学校法人稲置学園は28日、星稜中(石川)において校内試験問題の漏えいがあったことを公表した。同校の教諭が昨年5月に実施した校内試験の問題と解答を事前に写真で撮影し、データを一部生徒にSNSで送信したもの。今年6月11日に受理した通報に基づいて同教諭に確認し、事実が判明した。

同校は文書で「日常的に教員等に対する守秘義務の周知を行い、施錠可能な場所に文書保管するなど厳重な措置を講じてまいりました。しかしながら、当時、同教諭は当該試験問題の作成担当者であり、一部の生徒に漏らすことを目的とした同教諭の故意による漏えい行為であったことから、当該試験問題作成に携わった他の教諭をはじめ、管理監督責任者は当該行為を当時発見することができませんでした」と説明した。6月13日に設置した調査委員会で調査をさらに進め、全容が明らかになったという。

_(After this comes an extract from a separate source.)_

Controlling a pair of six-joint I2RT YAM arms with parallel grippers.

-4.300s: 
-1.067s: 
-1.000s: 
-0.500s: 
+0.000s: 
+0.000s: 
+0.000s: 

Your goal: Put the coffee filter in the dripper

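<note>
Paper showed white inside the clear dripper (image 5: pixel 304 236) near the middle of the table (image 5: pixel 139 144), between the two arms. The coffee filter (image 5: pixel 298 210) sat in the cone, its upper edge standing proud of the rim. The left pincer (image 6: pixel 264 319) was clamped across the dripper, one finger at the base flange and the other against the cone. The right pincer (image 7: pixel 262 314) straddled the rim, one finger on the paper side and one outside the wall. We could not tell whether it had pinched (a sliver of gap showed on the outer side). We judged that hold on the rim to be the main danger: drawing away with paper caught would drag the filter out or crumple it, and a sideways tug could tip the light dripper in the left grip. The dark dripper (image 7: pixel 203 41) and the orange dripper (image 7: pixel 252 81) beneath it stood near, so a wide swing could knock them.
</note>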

同校は調査委員会の調査結果を踏まえ、同教諭に懲戒処分を行っている。また同校は「義務教育学校である中学校において発生したものであり」とし「個人情報保護等の観点から公表を控えておりました」と説明した。一部報道で明らかになったため「事実関係をお伝えする必要があると判断した」としている。また、公平性を期すべき試験において教諭による漏えいが行われたことに関して同校は保護者に説明する会などは開いていないとしている。